Ethically and legally? Probably not. But, if we’re looking at just “is this within the realm of probability with current technology” then the answer is “yes, maybe.” Understand, of course, that it’s not going to be something we could start working on tomorrow and that the suggestions on what to do range from mildly terrifying to downright scary. However, if your end goal is more women in science and you don’t care much about the means used to achieve that goal (which probably makes you part of the crowd clutching their pearls and fainting over a shirt), then consider this ground zero for your completely terrible campaign.


Even the Master is horrified by your callousness

The first thing we’ll need to do is figure out what determines and creates the different temperaments. There’s a lot of debate over this. Temperament does seem to be extant from birth and observable in infancy (though, again, that’s somewhat debatable). It’s unknown if temperament is genetic, if it’s encoded into a specific gene or series of genes, if it’s inherited but not genetic, if it’s a result of chemical washes in utero during fetal brain development, or if it’s just the result of something spinning the Wheel o’ Temperament and bam — you get whatever the arrow’s pointing to when you exit the birth canal. It could also be influenced by various environmental and nurturing factors in infancy. So, the first step is to:

  1. Collect several hundred thousand pregnant women of various races, age ranges, ethnicities, nationalities, sexual orientations, socioeconomic levels, and marital statuses. Note down who is who and then assign each one a random testing number so that a proper double-blind study can be done.
  2. Monitor maternal food and liquid intake and output, noting the times and frequency of hunger, elimination, and strange cravings. Also monitor maternal emotional levels and stress levels.
  3. Figure out a way to determine the exact hormonal levels being washed over the fetus in utero at each stage of pregnancy and note those down.
  4. If the mother chooses to breastfeed, continue to observe intake-output of maternal nutrients until the child is weaned.
  5. Test each child to determine temperament/personality type at an appropriate age (usually no earlier than 17).

That concludes the first part of this process. Once you’ve determined which children are NTs, go back over the data gathered earlier and try to tease out the commonalities in maternal (and paternal) traits. Did the mothers all experience similar hormonal washes during their pregnancies? Did they tend to eat or crave certain foods as a class? Note down all commonalities among the parents and prepare to proceed to the next step.

  1. Collect males and females with traits most likely to create an NT child (if there are any).
  2. Impregnate the females with sperm carrying only the X chromosome.
  3. Monitor each pregnancy to ensure that the proper foods, drinks, and in utero hormonal washes occur, terminating any that seem likely to be an non-NT temperament.
  4. Ensure that the parents use only child-rearing methods that were found in homes with INTJ children from phase one.

There, you should have a new generation of pure NT females now.
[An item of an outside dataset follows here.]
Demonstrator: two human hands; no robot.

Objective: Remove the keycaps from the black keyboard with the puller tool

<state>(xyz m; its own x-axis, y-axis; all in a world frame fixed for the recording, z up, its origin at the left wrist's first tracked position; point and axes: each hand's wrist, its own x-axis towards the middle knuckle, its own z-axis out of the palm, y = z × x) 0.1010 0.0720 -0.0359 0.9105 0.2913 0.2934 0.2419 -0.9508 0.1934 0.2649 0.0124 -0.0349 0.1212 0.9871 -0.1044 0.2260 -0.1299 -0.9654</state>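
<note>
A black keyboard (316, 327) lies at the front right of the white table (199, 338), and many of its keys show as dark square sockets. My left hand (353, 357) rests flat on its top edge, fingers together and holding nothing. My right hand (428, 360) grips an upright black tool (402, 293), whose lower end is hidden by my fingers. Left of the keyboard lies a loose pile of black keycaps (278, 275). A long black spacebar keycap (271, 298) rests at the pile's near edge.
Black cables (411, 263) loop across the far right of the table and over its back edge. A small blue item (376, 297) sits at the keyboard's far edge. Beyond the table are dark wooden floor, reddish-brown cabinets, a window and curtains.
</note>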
Provided, of course, that temperament is determined this simply. If you repeat these steps over the course of enough generations, you might be able to extinguish all of the non-NT temperaments in the human race, leaving a world only of Rationals. Of course, at future steps, you will need to breed some male children (after all, it’s hard to reproduce sexually when there’s only one sex and even if you can, that has its own problems) but you should be able to figure out how to create male NT children and how to ensure that their children will be NTs.

Also, added “bonus:” you should be able to use the data from phase one to determine the commonalities for the other three temperaments so if you decided that one of them needed a greater population, you could selectively breed them.


And if we add more of this, we’ll get a batch of nice ESFPs…

Of course, if you actually try to do this, you’re probably a terrible person. You’re completely eliminating choice and freedom in mating and reproduction for both men and women but you will get more female scientists. If that is your end goal and you don’t care how ethically it’s achieved, then you’ll be okay with placing restrictions on humans having sex with partners of their own choice at times of their own choosing. You’ll get what you want but only at the price of virtually enslaving millions of women and making reproductive decisions on their behalf.

Which probably makes you a feminist and a social justice warrior but almost absolutely precludes you being a Rational.

— G.K.

Why Don’t Women Go Into Science? Part II

Why Don't Women Go Into Science? Part II

Another reason that women aren’t commonly found in science is one that is really difficult to overcome. It’s not sexism. There’s no government program that can fix the problem. There’s no amount of social pressure that can ease it. You can shove a million girls into science and math education and you’re still not going to come out with a 50/50 mix in the scientist gender pool unless you start killing a lot of men.

The reason is temperament. As in the kinds outlined by Myers-Briggs. There are sixteen personality types and four temperaments. The four temperaments are SF, SP, NF, and NT. People who go on to become scientists will generally be of the NT temperament with the odd ball from one of the other three thrown in there (usually an ISTP or ISTJ). Now, out of these four temperaments, NT is the rarest in the general populace. It’s the second rarest for men and the rarest for women. Additionally, not all NTs are going to be interested in science and math. A good many will be interested in other things like law, writing, language, history, computers, etc.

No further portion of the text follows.